▶ WHAT NEEDS TO BE DONE
After locating the line with "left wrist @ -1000" in the entries below, output it and each following line up to and including the line with "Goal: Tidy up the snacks", exactly and without pictures.

▶ Dataset excerpts
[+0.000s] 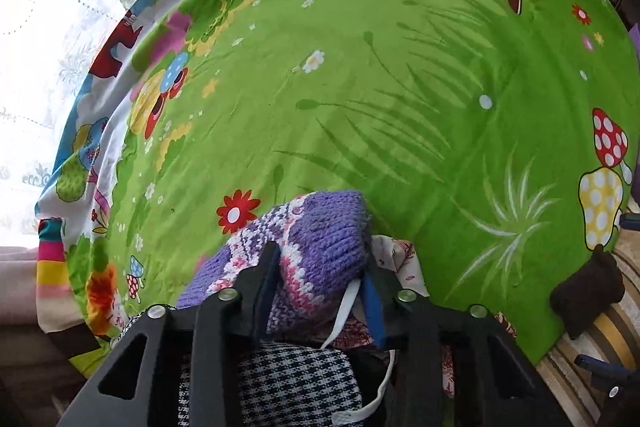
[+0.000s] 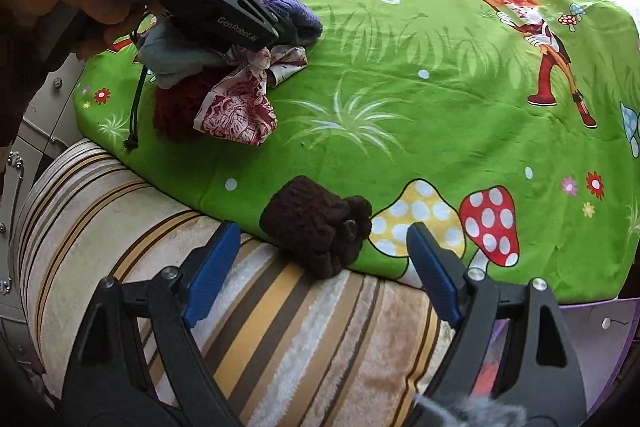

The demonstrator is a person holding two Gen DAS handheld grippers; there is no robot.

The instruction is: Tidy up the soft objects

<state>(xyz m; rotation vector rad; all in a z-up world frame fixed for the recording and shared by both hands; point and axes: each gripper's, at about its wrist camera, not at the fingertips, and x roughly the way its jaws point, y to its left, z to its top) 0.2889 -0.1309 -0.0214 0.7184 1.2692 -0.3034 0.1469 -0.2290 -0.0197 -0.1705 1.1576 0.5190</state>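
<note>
While the left claw (image 1: 320,279) clamps the purple knit hat (image 1: 316,243) atop the pile (image 2: 224,87), the right claw (image 2: 320,275) gapes empty just short of the brown knit piece (image 2: 316,223), well clear of the pile; next: close on it.

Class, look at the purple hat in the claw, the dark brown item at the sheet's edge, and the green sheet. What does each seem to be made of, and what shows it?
Purple hat: knitted yarn, probably wool or acrylic; chunky ribbed stitches show.
Dark brown item: also looks knitted, fuzzy and matte; fibre unclear.
Green sheet: thin woven printed fabric, likely cotton; smooth, with soft creases.
</note>
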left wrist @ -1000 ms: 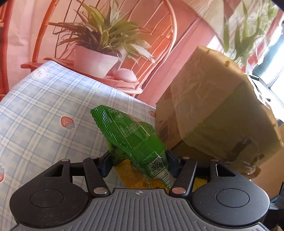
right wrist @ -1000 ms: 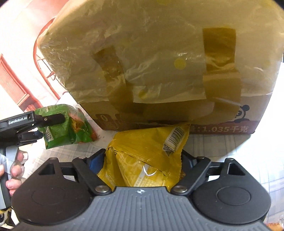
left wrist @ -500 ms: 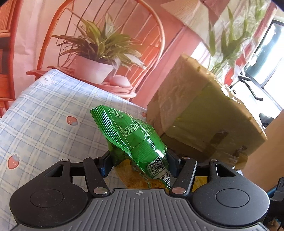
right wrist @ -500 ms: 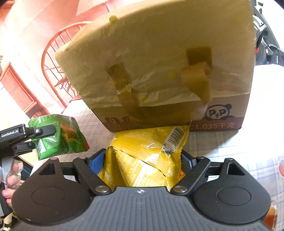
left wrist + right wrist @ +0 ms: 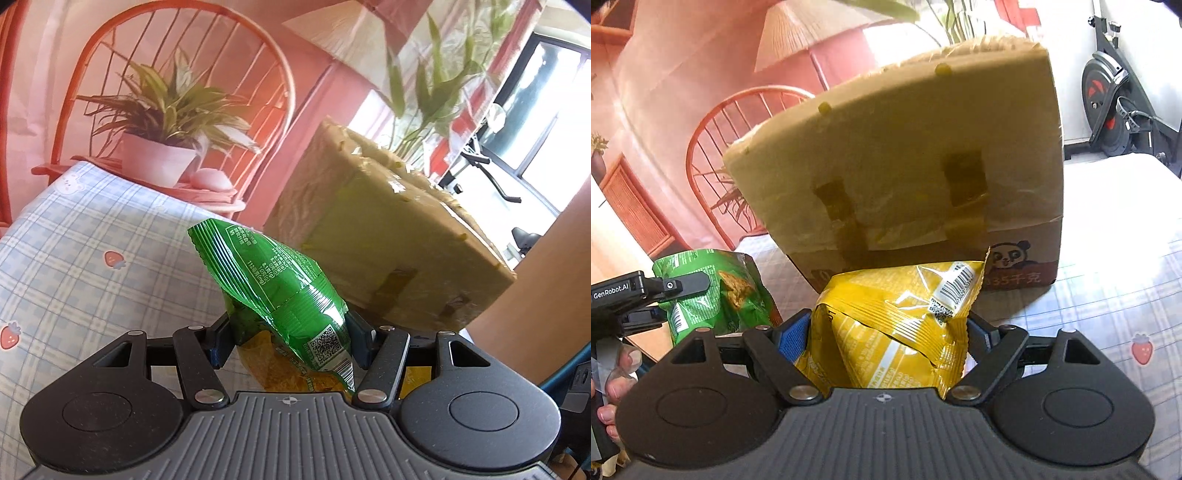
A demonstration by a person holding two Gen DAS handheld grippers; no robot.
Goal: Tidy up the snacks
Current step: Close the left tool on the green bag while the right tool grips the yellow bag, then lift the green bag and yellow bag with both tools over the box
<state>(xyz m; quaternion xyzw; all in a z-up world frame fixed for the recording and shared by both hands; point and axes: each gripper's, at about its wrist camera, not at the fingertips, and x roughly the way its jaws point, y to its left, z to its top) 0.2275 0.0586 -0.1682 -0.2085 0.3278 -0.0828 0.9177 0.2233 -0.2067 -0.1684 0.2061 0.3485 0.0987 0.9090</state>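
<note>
My left gripper (image 5: 291,339) is shut on a green snack bag (image 5: 280,291) and holds it up above the blue checked tablecloth (image 5: 92,236). The same bag (image 5: 713,295) and left gripper (image 5: 683,288) show at the left of the right wrist view. My right gripper (image 5: 890,332) is shut on a yellow snack bag (image 5: 897,317), held in front of a cardboard box (image 5: 905,155) wrapped in plastic film. The box (image 5: 388,236) stands on the table to the right of the green bag. Its top is not visible.
A potted plant (image 5: 162,147) sits on a red wooden chair (image 5: 184,74) behind the table's far edge. An exercise bike (image 5: 1115,103) stands at the back right. The tablecloth (image 5: 1108,295) runs on to the right of the box.
Both grippers have pulled back and risen with their bags, so the box looks smaller and farther away. Both grips are unchanged.
</note>
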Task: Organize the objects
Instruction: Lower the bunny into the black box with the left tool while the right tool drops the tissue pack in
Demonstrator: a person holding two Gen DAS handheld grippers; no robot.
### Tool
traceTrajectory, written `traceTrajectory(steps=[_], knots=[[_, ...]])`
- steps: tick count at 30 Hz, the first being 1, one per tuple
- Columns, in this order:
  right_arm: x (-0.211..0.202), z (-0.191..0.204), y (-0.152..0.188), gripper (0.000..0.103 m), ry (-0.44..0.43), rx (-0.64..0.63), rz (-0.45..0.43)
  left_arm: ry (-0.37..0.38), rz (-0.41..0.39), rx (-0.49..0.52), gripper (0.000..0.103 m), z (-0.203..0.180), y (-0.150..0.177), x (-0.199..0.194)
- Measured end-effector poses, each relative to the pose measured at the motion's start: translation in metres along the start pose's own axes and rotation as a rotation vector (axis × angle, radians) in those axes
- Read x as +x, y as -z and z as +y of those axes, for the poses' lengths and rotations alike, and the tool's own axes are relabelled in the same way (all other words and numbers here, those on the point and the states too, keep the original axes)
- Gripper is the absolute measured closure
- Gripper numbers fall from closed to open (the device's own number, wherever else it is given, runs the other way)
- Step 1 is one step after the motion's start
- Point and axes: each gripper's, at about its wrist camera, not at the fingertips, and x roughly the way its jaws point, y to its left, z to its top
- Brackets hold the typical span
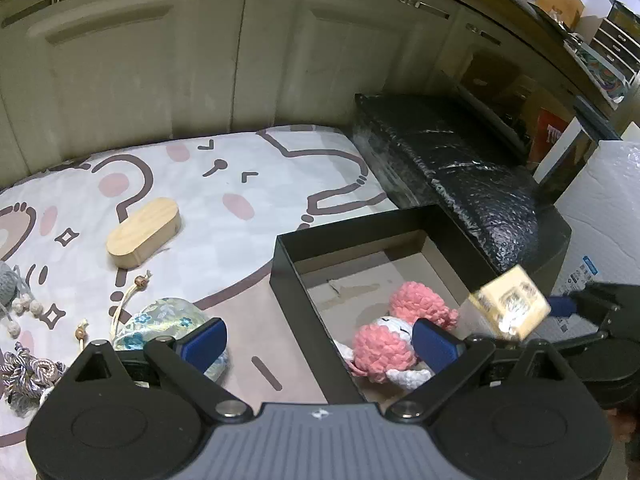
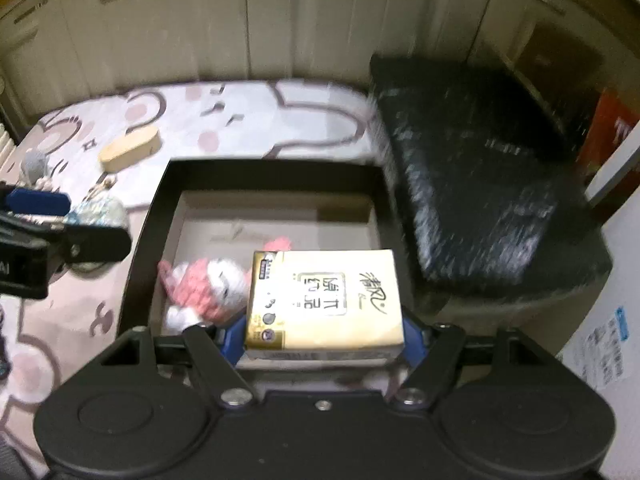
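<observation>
Right gripper [image 2: 322,330]: we see its blue pads clamped on the sides of a cream-and-gold paper tissue pack [image 2: 326,304], held over the near edge of the box.
Left gripper [image 1: 318,338]: we see its jaws spread wide with nothing between them, straddling the box's left wall.
Box: a black open cardboard box [image 1: 286,276] on the cartoon-print cloth [image 1: 240,184].
Inside the box: a pink-and-white crocheted toy [image 1: 384,340].
On the cloth: an oval wooden block [image 1: 142,232], a floral brocade pouch [image 1: 160,320].
</observation>
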Motion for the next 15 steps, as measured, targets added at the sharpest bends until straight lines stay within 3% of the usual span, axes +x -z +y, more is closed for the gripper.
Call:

▶ OUTPUT OF THE TASK
left wrist @ -1000 ms: 
right wrist @ -1000 ms: 
left wrist @ -500 ms: 
right wrist @ -500 ms: 
left wrist + right wrist @ +0 ms: 
A demonstration by a person holding two Gen DAS handheld grippers; no robot.
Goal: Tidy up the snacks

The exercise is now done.